**What to produce**
Type out the lines below exactly, pictures excluded.

**Information shown**
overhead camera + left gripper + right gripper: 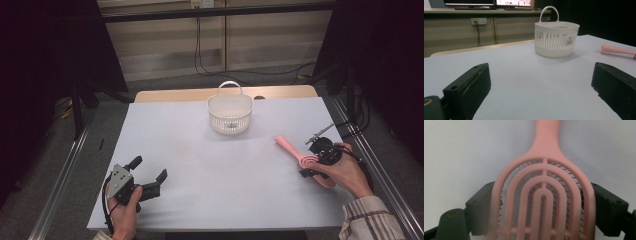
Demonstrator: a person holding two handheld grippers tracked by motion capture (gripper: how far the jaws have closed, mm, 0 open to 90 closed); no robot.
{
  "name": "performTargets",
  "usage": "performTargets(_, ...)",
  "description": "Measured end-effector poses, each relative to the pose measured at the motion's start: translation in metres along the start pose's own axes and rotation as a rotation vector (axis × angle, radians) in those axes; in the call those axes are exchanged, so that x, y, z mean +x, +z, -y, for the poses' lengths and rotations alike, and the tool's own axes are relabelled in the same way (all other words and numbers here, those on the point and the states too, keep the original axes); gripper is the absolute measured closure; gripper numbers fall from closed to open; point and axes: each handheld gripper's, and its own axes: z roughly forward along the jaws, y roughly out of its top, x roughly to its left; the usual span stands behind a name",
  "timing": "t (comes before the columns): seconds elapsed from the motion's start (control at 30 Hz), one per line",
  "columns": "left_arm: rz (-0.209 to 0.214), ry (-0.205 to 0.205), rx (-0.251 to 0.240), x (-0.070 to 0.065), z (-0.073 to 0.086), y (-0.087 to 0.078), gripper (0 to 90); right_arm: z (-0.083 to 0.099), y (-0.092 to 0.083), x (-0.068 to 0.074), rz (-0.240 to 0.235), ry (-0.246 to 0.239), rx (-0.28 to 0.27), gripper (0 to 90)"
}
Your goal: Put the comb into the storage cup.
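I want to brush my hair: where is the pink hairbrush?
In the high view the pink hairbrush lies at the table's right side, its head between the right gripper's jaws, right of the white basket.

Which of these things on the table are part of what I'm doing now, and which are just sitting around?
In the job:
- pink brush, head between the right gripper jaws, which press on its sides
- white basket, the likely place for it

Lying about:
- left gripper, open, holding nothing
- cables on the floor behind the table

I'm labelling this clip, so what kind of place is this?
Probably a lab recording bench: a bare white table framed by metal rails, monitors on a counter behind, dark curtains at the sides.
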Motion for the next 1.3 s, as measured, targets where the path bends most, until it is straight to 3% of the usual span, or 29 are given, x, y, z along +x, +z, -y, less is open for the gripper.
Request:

**Task output**
overhead camera + left gripper + right gripper: 
Demonstrator: a person holding two handheld grippers tracked by motion capture (gripper: how far the jaws have closed, mm, 0 open to 90 closed); no robot.
{
  "name": "performTargets",
  "usage": "performTargets(_, ...)",
  "description": "Measured end-effector poses, each relative to the pose measured at the motion's start: translation in metres along the start pose's own axes and rotation as a rotation vector (axis × angle, radians) in those axes; in the call those axes are exchanged, so that x, y, z mean +x, +z, -y, for the poses' lengths and rotations alike, and the tool's own axes are relabelled in the same way (all other words and numbers here, those on the point and the states too, keep the original axes); gripper is the absolute measured closure; gripper numbers fall from closed to open; point and axes: each handheld gripper's, and its own axes: z roughly forward along the jaws, y roughly out of its top, x roughly to its left; the usual span stands behind a name",
  "timing": "t (comes before the columns): seconds elapsed from the motion's start (control at 30 Hz), one per line",
  "columns": "left_arm: rz (-0.209 to 0.214), ry (-0.205 to 0.205), rx (-0.251 to 0.240), x (-0.070 to 0.065), z (-0.073 to 0.086), y (-0.087 to 0.078), gripper (0 to 90); right_arm: z (-0.083 to 0.099), y (-0.092 to 0.083), x (-0.068 to 0.074), rz (-0.240 to 0.235), ry (-0.246 to 0.239), rx (-0.28 to 0.27), gripper (0 to 90)"
}
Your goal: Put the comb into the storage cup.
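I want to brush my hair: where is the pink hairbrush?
In the high view the pink hairbrush lies at the table's right side, its head between the right gripper's jaws, right of the white basket.

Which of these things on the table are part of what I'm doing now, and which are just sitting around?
In the job:
- pink brush, head between the right gripper jaws, which press on its sides
- white basket, the likely place for it

Lying about:
- left gripper, open, holding nothing
- cables on the floor behind the table

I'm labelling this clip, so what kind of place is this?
Probably a lab recording bench: a bare white table framed by metal rails, monitors on a counter behind, dark curtains at the sides.
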Motion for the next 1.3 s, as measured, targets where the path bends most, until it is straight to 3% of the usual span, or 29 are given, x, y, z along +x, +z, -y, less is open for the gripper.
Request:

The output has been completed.